§ **What you have to do**:
Give the count of lines in the records below that contain "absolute", with no other words.

[Collected data entries]
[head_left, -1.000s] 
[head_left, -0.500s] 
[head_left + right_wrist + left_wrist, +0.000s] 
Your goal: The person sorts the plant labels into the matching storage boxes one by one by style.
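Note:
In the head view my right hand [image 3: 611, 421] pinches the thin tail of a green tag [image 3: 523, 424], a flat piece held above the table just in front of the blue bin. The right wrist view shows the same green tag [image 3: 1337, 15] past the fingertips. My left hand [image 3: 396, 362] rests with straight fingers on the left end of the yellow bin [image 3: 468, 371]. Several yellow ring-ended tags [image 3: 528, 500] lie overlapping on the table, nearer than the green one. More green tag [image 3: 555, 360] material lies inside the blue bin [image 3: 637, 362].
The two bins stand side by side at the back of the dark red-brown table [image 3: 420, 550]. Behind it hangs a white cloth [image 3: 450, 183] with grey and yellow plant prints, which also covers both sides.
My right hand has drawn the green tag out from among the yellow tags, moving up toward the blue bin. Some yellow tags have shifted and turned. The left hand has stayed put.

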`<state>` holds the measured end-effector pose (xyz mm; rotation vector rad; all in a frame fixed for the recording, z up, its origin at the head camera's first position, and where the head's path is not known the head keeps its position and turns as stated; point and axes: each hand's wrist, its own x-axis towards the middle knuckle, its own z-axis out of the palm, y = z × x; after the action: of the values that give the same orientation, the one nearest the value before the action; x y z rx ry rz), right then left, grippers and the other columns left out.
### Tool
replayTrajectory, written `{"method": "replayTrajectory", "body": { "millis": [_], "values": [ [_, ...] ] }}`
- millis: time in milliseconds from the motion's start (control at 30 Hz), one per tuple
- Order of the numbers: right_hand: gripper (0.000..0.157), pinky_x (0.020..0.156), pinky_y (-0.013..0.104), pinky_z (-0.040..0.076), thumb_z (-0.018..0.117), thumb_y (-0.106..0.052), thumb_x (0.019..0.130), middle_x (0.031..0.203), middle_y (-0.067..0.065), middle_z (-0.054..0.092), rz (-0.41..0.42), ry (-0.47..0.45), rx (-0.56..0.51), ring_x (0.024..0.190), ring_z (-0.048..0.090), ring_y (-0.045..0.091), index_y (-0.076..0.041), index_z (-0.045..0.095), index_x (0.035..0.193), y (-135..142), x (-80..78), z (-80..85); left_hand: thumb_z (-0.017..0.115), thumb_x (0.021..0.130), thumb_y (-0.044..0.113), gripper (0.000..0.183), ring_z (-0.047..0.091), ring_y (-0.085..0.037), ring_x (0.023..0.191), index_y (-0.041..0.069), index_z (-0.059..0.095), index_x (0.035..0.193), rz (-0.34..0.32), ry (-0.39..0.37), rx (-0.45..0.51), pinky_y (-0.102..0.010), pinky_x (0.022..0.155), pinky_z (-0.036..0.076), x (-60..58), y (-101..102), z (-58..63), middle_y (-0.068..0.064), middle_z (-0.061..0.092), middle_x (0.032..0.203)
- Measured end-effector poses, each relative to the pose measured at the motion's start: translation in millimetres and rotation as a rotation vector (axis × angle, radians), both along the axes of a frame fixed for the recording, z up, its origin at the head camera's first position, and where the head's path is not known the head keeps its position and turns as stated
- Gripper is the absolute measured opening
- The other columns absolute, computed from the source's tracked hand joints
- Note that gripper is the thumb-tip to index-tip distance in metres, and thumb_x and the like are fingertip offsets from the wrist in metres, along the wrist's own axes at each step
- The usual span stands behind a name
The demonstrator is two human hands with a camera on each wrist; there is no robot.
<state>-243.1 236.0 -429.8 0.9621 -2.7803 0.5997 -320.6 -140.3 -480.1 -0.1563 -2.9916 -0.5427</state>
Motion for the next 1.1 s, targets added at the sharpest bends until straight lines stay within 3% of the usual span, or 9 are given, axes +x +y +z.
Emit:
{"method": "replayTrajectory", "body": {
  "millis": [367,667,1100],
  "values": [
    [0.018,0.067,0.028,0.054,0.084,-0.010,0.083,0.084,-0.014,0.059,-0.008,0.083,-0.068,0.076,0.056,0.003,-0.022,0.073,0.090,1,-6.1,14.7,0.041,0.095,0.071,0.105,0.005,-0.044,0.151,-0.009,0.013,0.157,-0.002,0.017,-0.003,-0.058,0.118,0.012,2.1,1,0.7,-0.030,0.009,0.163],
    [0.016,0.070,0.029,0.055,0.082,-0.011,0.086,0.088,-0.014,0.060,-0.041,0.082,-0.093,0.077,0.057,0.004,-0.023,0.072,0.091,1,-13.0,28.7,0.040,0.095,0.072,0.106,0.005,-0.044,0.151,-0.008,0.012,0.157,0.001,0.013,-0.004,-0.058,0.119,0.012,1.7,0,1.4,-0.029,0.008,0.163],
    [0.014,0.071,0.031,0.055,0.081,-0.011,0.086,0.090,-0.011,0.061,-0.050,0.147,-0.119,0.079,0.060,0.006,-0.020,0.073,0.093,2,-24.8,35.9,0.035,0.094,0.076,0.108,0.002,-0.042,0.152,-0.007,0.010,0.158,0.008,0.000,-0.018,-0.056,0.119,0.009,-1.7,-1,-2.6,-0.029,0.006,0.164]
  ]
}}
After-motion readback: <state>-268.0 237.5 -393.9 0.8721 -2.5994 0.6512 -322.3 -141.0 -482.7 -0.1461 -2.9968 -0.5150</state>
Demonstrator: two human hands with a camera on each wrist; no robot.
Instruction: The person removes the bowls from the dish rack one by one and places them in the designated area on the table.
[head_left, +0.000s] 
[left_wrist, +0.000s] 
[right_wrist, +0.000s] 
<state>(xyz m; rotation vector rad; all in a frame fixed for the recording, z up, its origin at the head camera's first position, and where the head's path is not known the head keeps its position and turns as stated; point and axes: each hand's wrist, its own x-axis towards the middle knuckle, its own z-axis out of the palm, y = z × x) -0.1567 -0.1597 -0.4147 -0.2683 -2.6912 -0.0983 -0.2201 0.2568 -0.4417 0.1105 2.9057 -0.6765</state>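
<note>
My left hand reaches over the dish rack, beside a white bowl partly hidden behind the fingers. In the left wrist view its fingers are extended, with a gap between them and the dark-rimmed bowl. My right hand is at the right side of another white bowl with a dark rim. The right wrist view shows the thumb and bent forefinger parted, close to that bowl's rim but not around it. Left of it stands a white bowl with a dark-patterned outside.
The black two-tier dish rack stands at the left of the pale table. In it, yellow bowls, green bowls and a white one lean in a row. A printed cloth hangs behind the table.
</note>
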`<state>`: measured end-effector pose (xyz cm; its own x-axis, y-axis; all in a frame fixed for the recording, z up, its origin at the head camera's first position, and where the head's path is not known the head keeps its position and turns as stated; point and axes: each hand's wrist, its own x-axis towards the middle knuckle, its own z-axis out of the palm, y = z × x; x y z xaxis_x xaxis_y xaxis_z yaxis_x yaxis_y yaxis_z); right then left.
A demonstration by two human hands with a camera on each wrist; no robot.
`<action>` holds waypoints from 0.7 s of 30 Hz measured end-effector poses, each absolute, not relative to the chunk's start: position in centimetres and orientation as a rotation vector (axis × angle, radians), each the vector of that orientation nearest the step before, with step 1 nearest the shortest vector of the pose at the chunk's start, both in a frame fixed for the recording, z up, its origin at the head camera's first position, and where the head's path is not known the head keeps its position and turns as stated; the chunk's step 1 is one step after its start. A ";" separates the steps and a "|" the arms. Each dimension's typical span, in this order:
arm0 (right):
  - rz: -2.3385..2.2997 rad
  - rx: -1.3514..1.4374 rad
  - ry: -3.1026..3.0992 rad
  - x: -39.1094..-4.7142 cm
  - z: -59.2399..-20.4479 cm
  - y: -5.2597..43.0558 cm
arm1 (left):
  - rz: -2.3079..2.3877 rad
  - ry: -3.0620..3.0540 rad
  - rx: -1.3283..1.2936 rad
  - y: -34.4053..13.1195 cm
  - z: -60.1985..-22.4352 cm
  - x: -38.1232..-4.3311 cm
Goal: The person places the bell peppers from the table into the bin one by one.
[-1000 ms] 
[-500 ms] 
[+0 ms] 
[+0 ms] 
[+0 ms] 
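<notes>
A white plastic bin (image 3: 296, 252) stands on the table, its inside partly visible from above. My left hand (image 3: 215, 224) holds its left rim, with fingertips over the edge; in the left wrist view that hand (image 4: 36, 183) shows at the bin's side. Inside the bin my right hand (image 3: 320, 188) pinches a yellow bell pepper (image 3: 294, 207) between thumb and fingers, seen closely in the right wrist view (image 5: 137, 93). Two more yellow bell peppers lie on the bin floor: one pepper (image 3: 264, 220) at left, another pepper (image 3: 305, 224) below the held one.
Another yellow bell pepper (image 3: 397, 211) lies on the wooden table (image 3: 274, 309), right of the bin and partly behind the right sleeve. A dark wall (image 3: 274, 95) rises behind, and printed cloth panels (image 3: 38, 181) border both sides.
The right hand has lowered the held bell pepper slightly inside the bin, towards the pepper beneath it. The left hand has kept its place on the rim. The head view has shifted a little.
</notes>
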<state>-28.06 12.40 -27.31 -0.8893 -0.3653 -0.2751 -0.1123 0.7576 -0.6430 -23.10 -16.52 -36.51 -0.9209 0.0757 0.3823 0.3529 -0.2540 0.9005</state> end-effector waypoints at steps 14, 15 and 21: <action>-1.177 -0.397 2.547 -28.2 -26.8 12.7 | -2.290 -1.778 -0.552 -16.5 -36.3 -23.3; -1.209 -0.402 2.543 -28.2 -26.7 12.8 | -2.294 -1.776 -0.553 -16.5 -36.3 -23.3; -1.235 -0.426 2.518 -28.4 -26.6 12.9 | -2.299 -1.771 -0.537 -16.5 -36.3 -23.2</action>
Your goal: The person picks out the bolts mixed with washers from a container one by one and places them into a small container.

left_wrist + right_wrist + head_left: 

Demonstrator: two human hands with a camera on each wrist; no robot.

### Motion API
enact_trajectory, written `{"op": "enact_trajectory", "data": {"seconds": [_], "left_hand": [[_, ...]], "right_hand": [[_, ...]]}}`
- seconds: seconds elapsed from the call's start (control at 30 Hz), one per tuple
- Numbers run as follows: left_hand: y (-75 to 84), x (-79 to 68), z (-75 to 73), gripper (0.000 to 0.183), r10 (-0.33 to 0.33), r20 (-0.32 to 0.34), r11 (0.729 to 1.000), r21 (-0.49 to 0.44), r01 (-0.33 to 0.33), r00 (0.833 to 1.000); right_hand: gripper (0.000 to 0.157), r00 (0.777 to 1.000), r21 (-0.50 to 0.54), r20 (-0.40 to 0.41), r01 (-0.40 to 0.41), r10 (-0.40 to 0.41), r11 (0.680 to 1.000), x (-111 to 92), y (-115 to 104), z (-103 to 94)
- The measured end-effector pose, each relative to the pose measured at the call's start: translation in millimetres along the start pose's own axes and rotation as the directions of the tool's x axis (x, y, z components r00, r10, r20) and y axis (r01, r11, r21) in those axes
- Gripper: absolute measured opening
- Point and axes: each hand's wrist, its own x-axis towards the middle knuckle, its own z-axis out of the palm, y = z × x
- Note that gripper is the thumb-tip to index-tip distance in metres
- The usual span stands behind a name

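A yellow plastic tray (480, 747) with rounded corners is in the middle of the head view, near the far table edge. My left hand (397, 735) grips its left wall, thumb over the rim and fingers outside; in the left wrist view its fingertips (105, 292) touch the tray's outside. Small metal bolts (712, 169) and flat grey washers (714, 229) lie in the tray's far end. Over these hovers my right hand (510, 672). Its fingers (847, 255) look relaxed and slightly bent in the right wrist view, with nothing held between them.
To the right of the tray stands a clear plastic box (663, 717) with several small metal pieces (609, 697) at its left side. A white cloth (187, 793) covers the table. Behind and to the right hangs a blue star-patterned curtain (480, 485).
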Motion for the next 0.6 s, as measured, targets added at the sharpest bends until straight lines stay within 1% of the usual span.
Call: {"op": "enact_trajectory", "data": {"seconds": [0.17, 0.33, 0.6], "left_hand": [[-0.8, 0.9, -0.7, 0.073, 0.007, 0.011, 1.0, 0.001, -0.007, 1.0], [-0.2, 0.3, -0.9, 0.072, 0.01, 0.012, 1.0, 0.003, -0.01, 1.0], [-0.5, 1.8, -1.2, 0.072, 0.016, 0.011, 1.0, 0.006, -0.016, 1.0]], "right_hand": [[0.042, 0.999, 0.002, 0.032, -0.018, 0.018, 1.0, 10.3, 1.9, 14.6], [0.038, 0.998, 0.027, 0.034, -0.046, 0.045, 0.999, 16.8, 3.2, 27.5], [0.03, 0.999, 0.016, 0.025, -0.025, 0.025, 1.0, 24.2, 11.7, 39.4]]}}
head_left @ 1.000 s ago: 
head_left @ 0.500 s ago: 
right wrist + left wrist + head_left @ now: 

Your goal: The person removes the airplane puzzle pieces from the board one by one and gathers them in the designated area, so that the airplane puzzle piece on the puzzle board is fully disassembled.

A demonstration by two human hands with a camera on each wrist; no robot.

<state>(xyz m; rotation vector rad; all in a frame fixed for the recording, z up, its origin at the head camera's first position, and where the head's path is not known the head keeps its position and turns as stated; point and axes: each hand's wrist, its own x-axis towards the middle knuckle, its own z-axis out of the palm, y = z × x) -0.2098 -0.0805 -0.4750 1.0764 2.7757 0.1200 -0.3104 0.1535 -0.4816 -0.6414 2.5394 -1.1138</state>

§ **Task answer**:
4